President Donald Trump was ridiculed Friday after commanding American companies to cut ties with China, tweeting that the U.S. firms “are hereby ordered to immediately start looking for an alternative.”
But the online mockery had as much to do with the unenforceable nature of Trump’s demand as it did with his peculiar phraseology — specifically, the president’s use of the word “hereby.”
Trump has previously deployed the rather archaic adverb to lend a sense of credence and a hint of gravitas to his pronouncements on social media, invoking the term at least five other times in tweets or retweets since assuming office in January 2017.
We hereby offer you a roundup of those episodes:
March 3, 2017: “I hereby demand a second investigation, after Schumer, of Pelosi for her close ties to Russia, and lying about it,” Trump tweeted.
The message accompanied a POLITICO report on a file photo showing House Speaker Nancy Pelosi (D-Calif.) at a 2010 group meeting that included Russian President Dmitriy Medvedev, as well as former Russian ambassador to the U.S. Sergey Kislyak.
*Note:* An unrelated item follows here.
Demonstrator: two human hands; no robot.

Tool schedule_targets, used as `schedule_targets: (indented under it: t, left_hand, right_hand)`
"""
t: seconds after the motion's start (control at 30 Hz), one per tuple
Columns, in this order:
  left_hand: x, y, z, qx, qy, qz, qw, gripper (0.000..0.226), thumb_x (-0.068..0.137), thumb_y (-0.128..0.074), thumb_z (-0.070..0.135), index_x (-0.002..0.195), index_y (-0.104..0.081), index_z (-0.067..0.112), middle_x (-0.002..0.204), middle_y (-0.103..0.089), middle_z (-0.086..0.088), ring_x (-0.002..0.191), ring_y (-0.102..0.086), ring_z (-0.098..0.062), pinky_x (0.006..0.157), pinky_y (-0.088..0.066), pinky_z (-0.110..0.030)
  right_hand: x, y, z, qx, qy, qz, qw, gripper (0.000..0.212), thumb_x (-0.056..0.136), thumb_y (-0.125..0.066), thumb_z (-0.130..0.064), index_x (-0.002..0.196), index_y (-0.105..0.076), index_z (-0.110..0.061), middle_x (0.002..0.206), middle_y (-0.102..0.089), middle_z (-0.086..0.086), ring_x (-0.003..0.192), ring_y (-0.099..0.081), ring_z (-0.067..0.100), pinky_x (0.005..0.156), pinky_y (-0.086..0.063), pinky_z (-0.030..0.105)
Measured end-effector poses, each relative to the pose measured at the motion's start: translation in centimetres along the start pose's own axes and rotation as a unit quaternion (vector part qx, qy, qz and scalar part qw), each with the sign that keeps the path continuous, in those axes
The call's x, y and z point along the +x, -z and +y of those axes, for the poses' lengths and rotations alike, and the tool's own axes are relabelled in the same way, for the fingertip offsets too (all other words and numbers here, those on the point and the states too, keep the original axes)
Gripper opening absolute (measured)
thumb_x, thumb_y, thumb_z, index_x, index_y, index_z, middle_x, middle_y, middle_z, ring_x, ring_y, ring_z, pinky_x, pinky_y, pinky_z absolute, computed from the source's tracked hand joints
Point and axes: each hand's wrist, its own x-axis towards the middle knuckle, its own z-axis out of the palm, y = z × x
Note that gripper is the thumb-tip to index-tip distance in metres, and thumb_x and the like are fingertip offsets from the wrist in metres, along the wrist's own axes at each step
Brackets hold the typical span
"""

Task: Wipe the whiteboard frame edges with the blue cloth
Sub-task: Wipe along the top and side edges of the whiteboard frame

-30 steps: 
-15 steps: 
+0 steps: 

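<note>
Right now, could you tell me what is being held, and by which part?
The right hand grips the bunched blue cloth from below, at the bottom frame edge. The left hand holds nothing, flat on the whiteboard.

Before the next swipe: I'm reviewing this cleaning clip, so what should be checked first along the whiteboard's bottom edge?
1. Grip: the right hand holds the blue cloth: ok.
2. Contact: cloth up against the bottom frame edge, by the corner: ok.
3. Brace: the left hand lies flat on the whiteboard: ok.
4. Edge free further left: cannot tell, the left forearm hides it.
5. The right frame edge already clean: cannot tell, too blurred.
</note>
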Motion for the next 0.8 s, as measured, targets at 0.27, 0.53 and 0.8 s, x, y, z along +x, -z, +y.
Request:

Pelosi previously told POLITICO she had never met with Kislyak.
May 20, 2018: “I hereby demand, and will do so officially tomorrow, that the Department of Justice look into whether or not the FBI/DOJ infiltrated or surveilled the Trump Campaign for Political Purposes - and if any such demands or requests were made by people within the Obama Administration!” Trump tweeted.
The message came two days after The New York Times published a report stating that FBI agents in 2016 sent an informant to talk with Trump campaign foreign policy advisers Carter Page and George Papadopoulos — but only after the bureau received evidence of the aides’ contacts linked to Russia.
April 13, 2019: “Just out: The USA has the absolute legal right to have apprehended illegal immigrants transferred to Sanctuary Cities. We hereby demand that they be taken care of at the highest level, especially by the State of California, which is well known or its poor management & high taxes!” Trump tweeted.
The message came two days after The Washington Post published a report revealing that administration officials sought to retaliate against Trump’s political rivals by releasing detained migrants in so-called sanctuary cities and Democratic strongholds including House Speaker Nancy Pelosi’s congressional district in San Francisco.
June 7, 2019: “I am pleased to inform you that The United States of America has reached a signed agreement with Mexico. The Tariffs scheduled to be implemented by the U.S. on Monday, against Mexico, are hereby indefinitely suspended. Mexico, in turn, has agreed to take strong measures to … stem the tide of Migration through Mexico, and to our Southern Border. This is being done to greatly reduce, or eliminate, Illegal Immigration coming from Mexico and into the United States. Details of the agreement will be released shortly by the State Department. Thank you!” Trump tweeted.
The message followed a deal struck between Trump administration officials and representatives of Mexican President Andrés Manuel López Obrador’s administration. Trump backed off his threat to impose a 5 percent tariff on approximately $350 billion of Mexican imports and then raise the duty by 5 percentage points each month until it reached 25 percent on Oct. 1. In exchange, Mexico announced it would send 6,000 National Guard troops to the country’s southern border with Guatemala in an attempt to curb the flow of Central American migrants seeking to cross into the U.S.
July 11, 2019: “RT @WhiteHouse: "I'm hereby ordering every department and agency in the Federal Government, to provide the Department of Commerce with all…” the White House’s official Twitter account posted.
Trump retweeted the message, which included a clip of a Rose Garden news conference at which he announced he would issue an executive order directing government agencies to obtain citizenship data. The move marked the end of the president’s protracted legal battle to tack a controversial citizenship question onto the 2020 census.